* _REQUIREMENT_: Below is a listing. Copy each line of it that holds the word "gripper".
------------------------
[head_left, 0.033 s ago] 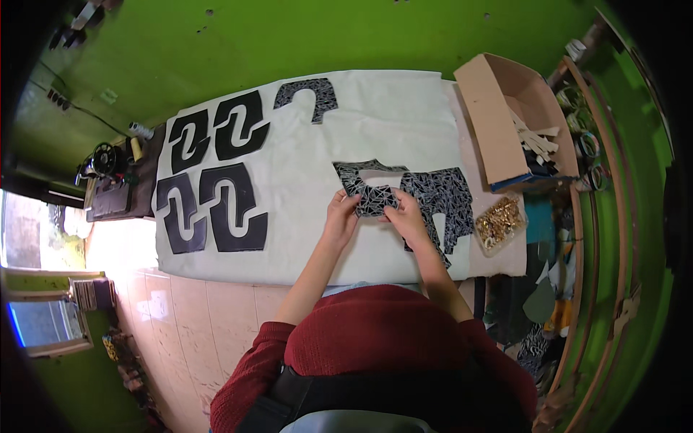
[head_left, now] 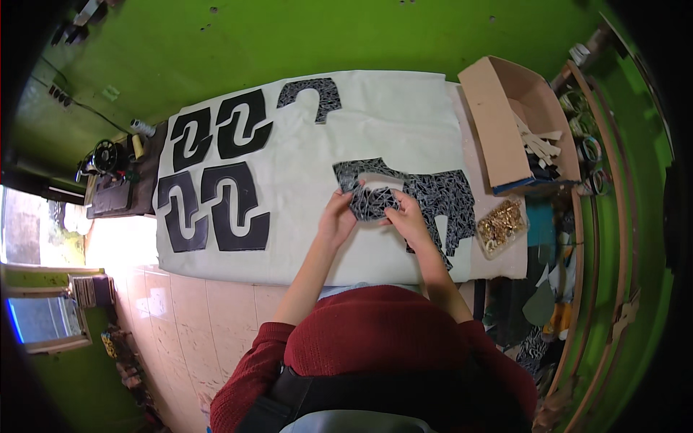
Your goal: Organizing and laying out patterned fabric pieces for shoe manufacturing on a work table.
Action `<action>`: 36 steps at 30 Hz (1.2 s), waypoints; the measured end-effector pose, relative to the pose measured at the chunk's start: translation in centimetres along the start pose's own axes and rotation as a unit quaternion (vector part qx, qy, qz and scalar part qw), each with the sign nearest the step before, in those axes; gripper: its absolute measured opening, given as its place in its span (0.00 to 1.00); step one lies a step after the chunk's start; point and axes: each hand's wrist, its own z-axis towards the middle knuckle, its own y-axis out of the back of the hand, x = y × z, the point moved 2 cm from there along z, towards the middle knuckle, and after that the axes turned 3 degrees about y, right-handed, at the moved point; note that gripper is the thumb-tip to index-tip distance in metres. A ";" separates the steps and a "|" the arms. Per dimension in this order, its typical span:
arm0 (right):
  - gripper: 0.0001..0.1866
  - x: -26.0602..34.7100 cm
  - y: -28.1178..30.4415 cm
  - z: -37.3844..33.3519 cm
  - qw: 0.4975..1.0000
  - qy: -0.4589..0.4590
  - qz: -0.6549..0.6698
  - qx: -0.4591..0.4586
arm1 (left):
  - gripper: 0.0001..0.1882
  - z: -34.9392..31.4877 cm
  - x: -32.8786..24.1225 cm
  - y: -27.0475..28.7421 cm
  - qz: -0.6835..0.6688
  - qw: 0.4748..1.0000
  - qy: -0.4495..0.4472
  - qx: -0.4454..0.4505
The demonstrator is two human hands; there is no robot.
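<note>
Four dark cutouts [head_left: 242, 102], each with a pale winding gap, lie flat in two rows toward 9 and 10 o'clock on our white-covered surface [head_left: 310, 159], so we judge that side to be laid out. One lone black-and-grey cutout [head_left: 289, 92] rests by itself near the 12 o'clock edge, set well apart from the others like it. We take the handling of the patterned material to be only partly done: one patterned piece [head_left: 372, 206] is in our grasp, and more patterned cutouts [head_left: 458, 198] lie bunched at its 3 o'clock side, overlapping so that we cannot count them.

The patterned piece sits between our hands, a little toward 12 o'clock of them. Our left hand [head_left: 337, 218] pinches its near edge from 8 o'clock, and our right hand [head_left: 407, 219] pinches it from 4 o'clock, thumbs uppermost; the hands stay apart from each other. The piece is blurred, and we cannot tell whether it is one layer or several, nor whether its far end touches the surface. Further off at 4 o'clock, a clear container [head_left: 485, 250] of gold-coloured bits stands just beside the bunched cutouts; an open cardboard box [head_left: 478, 108] stands toward 2 o'clock.
</note>
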 end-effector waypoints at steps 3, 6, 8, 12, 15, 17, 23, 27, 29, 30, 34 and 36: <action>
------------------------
* _TASK OUTPUT_:
Action `<action>`: 36 steps at 30 Hz (1.2 s), waypoints; the measured end-effector pose, relative to the pose measured at the chunk's start: translation in centimetres along the start pose's own axes and rotation as a unit quaternion (vector part qx, qy, qz and scalar part qw), each with the sign nearest the step before, in those axes; gripper: its absolute measured opening, given as its place in its span (0.00 to 1.00); step one lies a step after the chunk's start; point and axes: each hand's wrist, its own z-axis towards the middle knuckle, its own y-axis out of the back of the hand, x = y × z, the point moved 2 cm from there along z, towards the middle knuckle, and after that the axes turned 3 degrees about y, right-handed, at the moved point; note that gripper is the thumb-tip to index-tip distance in metres. A ";" separates the steps and a "|" the arms. Per dimension in this order, its typical span:
  - gripper: 0.0001..0.1866
  - gripper: 0.0001..0.1882

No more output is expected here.